To assess the genetic stability, start codon targeted (SCoT) and inter simple sequence repeats (ISSR) primers (10 numbers from each type) were used in the present study (Table 5 and Table 6). Initially, the polymerase chain reaction experiments were standardized by using various primers, template DNA, appropriate quantity of master mix (GCC biotech), and varied temperatures of annealing and extension to determine the optimum results. The final amplification reaction mixtures with total volume of 20 μl contained 50 ng DNA, 1X PCR master mix (GCC biotech), and 10 p mole primer after standardizing the experiment. The reaction was cycled for 35 times with an initial denaturation at 94 °C for 5 min, denaturation of template DNA at 94 °C for 30 s, annealing of primer at 50 °C for 45 s, extension at 72 °C for 2 min and final extension at 72 °C for 5 min in a thermal cycler (Eppendorf, Germany). The amplified products were initially allowed to cool down with a holding temperature of 4 °C and were resolved by electrophoresis through 1 % agarose gel using TAE (Tris acetic acid EDTA) buffer (pH 8.0) with constant voltage (60 v). The gels were visualized and photographed using gel documentation system (Bio-Rad, USA) after staining with ethidium bromide. The size of amplified DNA (amplicons) was estimated by comparing with the bands on Gene Ruler of 1 kb DNA ladder (Thermo Scientific). Amplification reactions with SCoT and ISSR primers were repeated at least three times to assess the consistency of the banding profiles generated by primers.
Table 5.
List of ISSR Primers used for genetic fidelity studies.

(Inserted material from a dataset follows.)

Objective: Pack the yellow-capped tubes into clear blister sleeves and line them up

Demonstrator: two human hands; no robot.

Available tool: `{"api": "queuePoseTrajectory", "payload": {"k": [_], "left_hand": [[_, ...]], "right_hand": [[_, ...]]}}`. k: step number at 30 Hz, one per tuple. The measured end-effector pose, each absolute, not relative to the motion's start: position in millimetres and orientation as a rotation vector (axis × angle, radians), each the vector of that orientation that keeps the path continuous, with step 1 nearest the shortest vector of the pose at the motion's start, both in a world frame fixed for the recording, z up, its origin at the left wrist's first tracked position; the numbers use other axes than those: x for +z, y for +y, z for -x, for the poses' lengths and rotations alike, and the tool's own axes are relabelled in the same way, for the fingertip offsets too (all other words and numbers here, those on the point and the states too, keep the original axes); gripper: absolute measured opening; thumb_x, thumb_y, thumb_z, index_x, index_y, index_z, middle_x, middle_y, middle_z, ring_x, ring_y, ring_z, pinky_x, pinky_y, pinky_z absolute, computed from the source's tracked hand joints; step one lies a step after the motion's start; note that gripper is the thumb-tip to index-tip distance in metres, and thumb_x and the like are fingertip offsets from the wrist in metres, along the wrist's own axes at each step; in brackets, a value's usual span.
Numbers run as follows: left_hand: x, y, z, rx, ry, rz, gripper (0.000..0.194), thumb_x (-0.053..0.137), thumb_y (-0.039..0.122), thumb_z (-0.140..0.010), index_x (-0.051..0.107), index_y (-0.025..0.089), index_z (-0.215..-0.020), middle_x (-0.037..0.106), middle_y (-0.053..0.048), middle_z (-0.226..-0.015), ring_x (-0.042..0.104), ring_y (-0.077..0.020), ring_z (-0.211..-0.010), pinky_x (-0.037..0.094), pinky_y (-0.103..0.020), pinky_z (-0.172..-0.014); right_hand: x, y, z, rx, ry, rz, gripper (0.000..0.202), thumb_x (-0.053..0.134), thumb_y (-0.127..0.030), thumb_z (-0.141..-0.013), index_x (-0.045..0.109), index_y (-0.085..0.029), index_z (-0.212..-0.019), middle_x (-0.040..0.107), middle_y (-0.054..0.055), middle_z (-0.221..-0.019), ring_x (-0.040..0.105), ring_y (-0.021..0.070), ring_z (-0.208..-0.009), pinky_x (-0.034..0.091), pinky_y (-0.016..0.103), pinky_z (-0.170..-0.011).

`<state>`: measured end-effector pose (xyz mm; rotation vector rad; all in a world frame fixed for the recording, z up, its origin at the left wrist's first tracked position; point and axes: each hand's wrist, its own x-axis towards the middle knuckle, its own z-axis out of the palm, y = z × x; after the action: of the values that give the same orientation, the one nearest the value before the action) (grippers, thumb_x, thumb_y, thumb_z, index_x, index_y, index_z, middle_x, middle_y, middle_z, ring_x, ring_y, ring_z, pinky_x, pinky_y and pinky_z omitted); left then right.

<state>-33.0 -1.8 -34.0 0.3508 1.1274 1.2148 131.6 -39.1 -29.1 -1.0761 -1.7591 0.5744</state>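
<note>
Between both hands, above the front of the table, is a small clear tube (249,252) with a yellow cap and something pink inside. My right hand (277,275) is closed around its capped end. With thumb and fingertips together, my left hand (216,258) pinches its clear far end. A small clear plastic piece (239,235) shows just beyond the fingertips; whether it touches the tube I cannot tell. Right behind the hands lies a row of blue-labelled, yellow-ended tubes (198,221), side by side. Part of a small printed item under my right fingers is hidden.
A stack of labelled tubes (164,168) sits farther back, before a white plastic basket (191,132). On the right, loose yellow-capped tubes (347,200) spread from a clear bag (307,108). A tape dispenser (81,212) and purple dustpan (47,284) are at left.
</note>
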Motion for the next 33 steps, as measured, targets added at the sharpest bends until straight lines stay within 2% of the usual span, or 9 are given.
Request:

| S. No | Primer code | Primer sequence (5′–3′) | Number of bands | Range of DNA Bands (bp) |
|---|---|---|---|---|
| 1 | R1 | AGAGAGAGAGAGAGAGG | 5 | 300-1100 |
| 2 | R2 | TCTCTCTCTCTCTCTCC | 3 | 300-900 |
| 3 | R3 | AGAGAGAGAGAGAGAGYT | 3 | 500-1500 |
| 4 | R4 | AGAGAGAGAGAGAGAGTC | 4 | 300-1800 |
| 5 | R5 | GAGAGAGAGAGAGAGAYT | 8 | 300-1500 |
| 6 | R6 | CTCTCTCTCTCTCTCTRA | 2 | 600-1200 |
| 7 | R7 | GAGAGAGAGAGAGAGAC | 4 | 300-1500 |
| 8 | R8 | ACACACACACACACACT | 4 | 600-1500 |
| 9 | R9 | CTCCTCCTCCTCCTCCTC | 2 | 1100-1400 |
| 10 | R10 | GAGAGAGAGAGAGAGAT | 5 | 250-1000 |
Table 6.
List of SCoT Primers used for genetic fidelity studies.
| S. No | Primer code | Primer sequence (5′–3′) | Number of bands | Range of DNA Bands (bp) |
|---|---|---|---|---|
| 1 | S1 | CAACAATGGCTACCACCA | 4 | 1100-2500 |
| 2 | S2 | CAACAATGGCTACCACCC | – | – |
| 3 | S3 | CAACAATGGCTACCACCG | – | – |
| 4 | S4 | CAACAATGGCTACCACCT | 1 | 2200 |
| 5 | S5 | CAACAATGGCTACCACGA | – | – |
| 6 | S6 | CAACAATGGCTACCACGC | – | – |
| 7 | S7 | CAACAATGGCTACCACGG | – | – |
| 8 | S8 | ACGACATGGCGACCAACG | 3 | 750-2000 |
| 9 | S9 | ACCATGGCTACCACCGAC | – | – |
| 10 | S10 | CCATGGCTACCACCGCAG | – | – |
2.10. Statistical analysis statistical analysis
All the experiments were repeated at least for three times with a minimum of ten replicates for experiment/treatment. The data obtained from the research study was subjected to one-way analysis of variance (ANOVA) in SPSS Version 17 (SPSS Inc. Chicago, USA) and means were compared using Tukey’s tests at the 5 % level of significance.
3. Results and discussion
3.1. Effect of auxins on callus induction
Leaf and nodal explants cultured on MS medium supplemented with auxins (2, 4-D, NAA) started callus formation from the cut ends within week at lower concentrations of auxins (0.50 μM/L). White friable organogenic callus was induced after 3 weeks of incubation with all concentrations (0.10–5.0 μM/L) of 2, 4-D and NAA alone (Fig.2A & C); whereas, same type of callus was induced at lower concentrations of combined use of auxins (< 3.0 μM/L of 2, 4-D + 2.0 μM/L of NAA) and compact type calli with dark brown color formed (Fig. 2B & D) at higher concentrations of auxins (> 3.0 μM/L of 2, 4-D + 2.0 μM/L of NAA) after 3 weeks of cultures.
Fig. 2.
Friable callus induction from various explants of Morus alba L. cv. Chinese white.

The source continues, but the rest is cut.